«E io: “Segnore, andiamo a maggior fretta,
ché già non m’affatico come dianzi,
e vedi omai che ‘l poggio l’ombra getta”»
(Purgatorio VI, vv. 49-51)
Il canto sesto ci vede ancora tra quanti sono stati uccisi con violenza, nel secondo balzo dell’Antipurgatorio. È il secondo dei tre “canti politici”: il sesto dell’inferno, dedicato a Firenze, il sesto del purgatorio, che vede come principale destinataria l’Italia, e infine il sesto del paradiso, che ospita una storia del Sacro Romano Impero.
L’incontro con l’anima di Sordello da Goito, mantovano come Virgilio, offrirà a Dante l’occasione per lanciarsi in un’aspra invettiva contro l’Italia. Ne è ben noto l’incipit:
«Ahi serva Italia, di dolore ostello,
nave sanza nocchiere in gran tempesta,
non donna di province, ma bordello!
(Purgatorio VI, vv.76-78).
L’Italia, dominata da stranieri, non è solo definita serva, ma anche ostello di dolore, albergo di ogni sofferenza, una nave senza timoniere, sbattuta dalla tempesta, non signora di territori sottomessi (questo significa «donna», dal latino domina), ma ambiente corrotto, proprio come un bordello. Vabbè: il pensiero corre all’attualità…
Non meno dura sarà l’apostrofe che Dante, e non è la prima volta, rivolge alla natia Firenze.

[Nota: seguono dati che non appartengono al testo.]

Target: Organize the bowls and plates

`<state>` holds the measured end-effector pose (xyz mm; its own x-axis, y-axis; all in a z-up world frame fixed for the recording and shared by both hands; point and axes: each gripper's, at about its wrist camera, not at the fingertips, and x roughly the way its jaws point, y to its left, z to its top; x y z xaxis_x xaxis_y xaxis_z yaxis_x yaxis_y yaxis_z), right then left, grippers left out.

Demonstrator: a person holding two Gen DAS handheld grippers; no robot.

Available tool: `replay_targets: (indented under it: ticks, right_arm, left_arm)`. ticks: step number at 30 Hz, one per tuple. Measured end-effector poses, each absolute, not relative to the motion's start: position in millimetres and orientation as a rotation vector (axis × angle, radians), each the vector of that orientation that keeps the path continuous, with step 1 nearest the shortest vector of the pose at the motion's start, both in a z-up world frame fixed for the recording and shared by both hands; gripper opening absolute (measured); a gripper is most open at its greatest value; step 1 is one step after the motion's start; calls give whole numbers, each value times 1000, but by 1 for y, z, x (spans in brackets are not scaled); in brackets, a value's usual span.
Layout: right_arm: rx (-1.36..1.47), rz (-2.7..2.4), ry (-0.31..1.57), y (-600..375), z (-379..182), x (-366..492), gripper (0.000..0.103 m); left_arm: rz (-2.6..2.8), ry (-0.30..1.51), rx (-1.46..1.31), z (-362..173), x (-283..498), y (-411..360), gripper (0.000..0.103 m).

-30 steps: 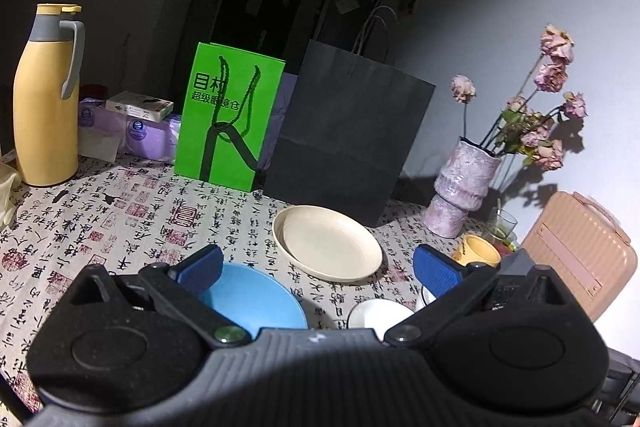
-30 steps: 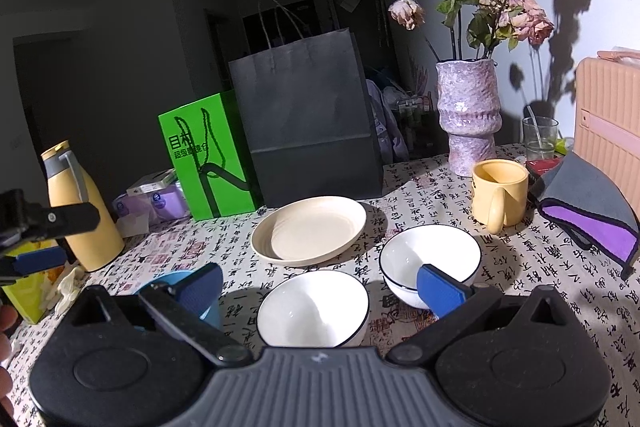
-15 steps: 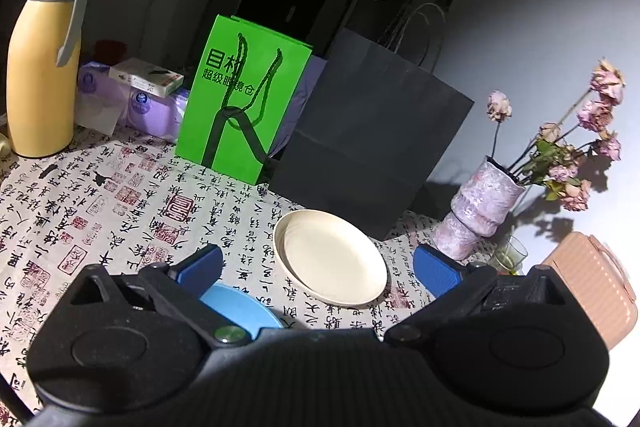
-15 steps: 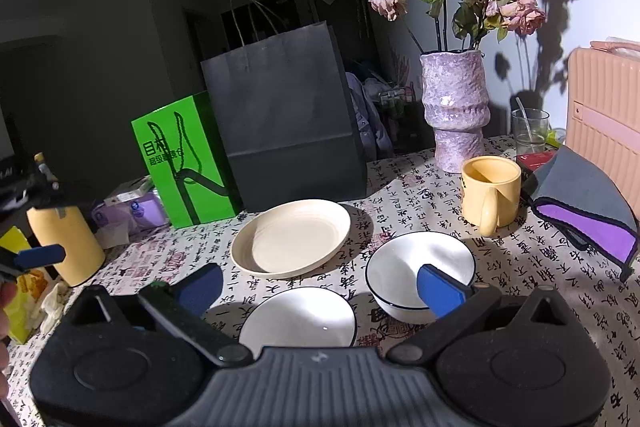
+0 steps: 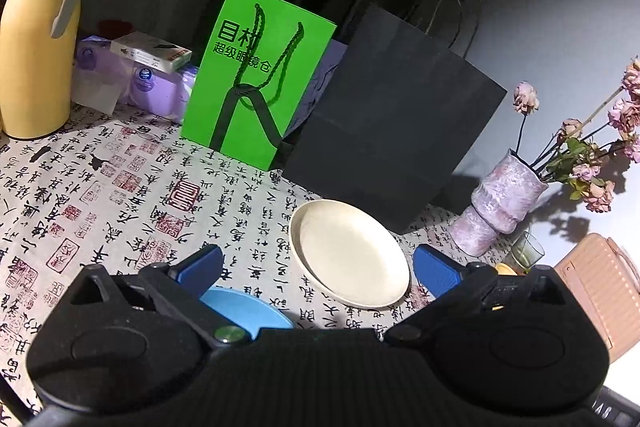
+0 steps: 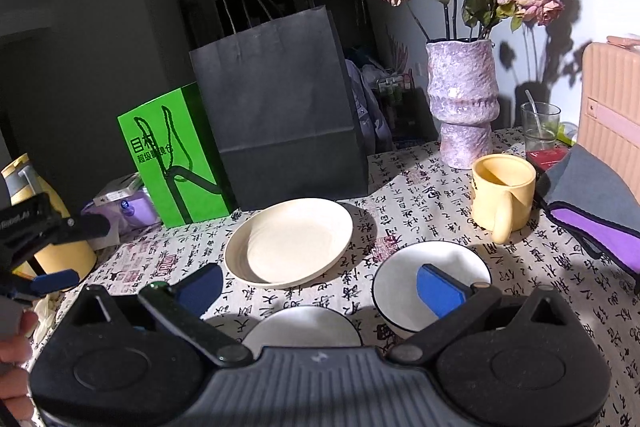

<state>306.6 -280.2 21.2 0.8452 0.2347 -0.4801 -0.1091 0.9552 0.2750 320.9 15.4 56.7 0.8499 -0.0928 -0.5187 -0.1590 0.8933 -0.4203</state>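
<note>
Both grippers gape empty: left gripper (image 5: 316, 267) nearest the blue bowl (image 5: 248, 311) (just below it), right gripper (image 6: 320, 287) over two white bowls (image 6: 428, 283).

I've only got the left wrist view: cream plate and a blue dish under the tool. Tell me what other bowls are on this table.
Observer: The right wrist view shows two more, both white with dark rims. The first white bowl sits just in front of the right tool, which is open.
Operator: Place the other one for me.
Observer: The second white bowl stands to the right of the first, apart from it and not stacked. Both lie nearer that camera than the cream plate.
</note>
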Motion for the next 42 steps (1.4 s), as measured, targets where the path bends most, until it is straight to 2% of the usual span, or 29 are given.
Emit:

Qui, l’ironia fa largo uso della tecnica dell’antifrasi e, dunque, tutti i complimenti che il poeta rivolge ai concittadini vanno letti esattamente al contrario: ben possono i fiorentini promettere pace e prosperità o riempirsi la bocca della parola «giustizia»: continuando a cambiare «legge, moneta, officio e costume» (v.146) e persino le loro «membre» (v.147), ovvero i propri abitanti, a Firenze non resta che comportarsi come quell’ammalata che, girandosi e rigirandosi nel proprio letto, si illude così di poter alleviare la propria infermità.
Quanto diverso, un simile comportamento, da quello di Sordello che pure, nella postura «altera e disdegnosa» (v.62), nel suo guardare «a guisa di leon quando si posa» (v.66) tanto ci aveva ricordato la fierezza di Farinata degli Uberti: a Sordello, basta sentire la parola «Mantua», inizio del celebre epitaffio virgiliano, per slanciarsi al collo dello sconosciuto concittadino (solo nel canto successivo saprà che si tratta di Virgilio e gli si inchinerà con profonda riverenza…), saltando ogni convenevole, tanto è forte in lui l’amor patrio.
Ma in questo canto c’è un’altra terzina che attira la mia divertita benevolenza. È quella in cui, un attimo dopo che Virgilio ha suggerito di non indugiare nei dubbi, ché questi saranno tosto chiariti dall’incontro con Beatrice, Dante sbotta:
«Segnore, andiamo a maggior fretta,
ché già non m’affatico come dianzi,
e vedi omai che ‘l poggio l’ombra getta»
(Purgatorio VI, vv. 49-51)
Quanto rende sciocchi e saggi l’amore! Tutta la dignità di Sordello si scioglie davanti all’amore per il compaesano. Tutta la fierezza del sommo poeta si liquefà al sol sentire nominare l’amata Beatrice, tanto che egli già «sdimentica ogni affanno», per usare le parole di Machiavelli, e vorrebbe completare l’ascesa del Purgatorio prima di sera…
Sento ripetere che nella vita si è bambini due volte: quando si nasce e quando si invecchia. Forse è anche il caso di precisare che si nasce saggi e, da vecchi, lo si ridiventa: il problema sta in mezzo…
Alden Albert Nowlan: «Il giorno in cui il bambino si rende conto che tutti gli adulti sono imperfetti, diventa un adolescente; il giorno in cui li perdona, diventa un adulto; il giorno che perdona se stesso, diventa un saggio».
Catullo: «Capisci meno di un bambino di due anni che dorme tra le braccia del padre».
Paolo VI: «Dite ai giovani che il mondo esisteva anche prima di loro, e ricordate ai vecchi che il mondo esisterà anche dopo di loro».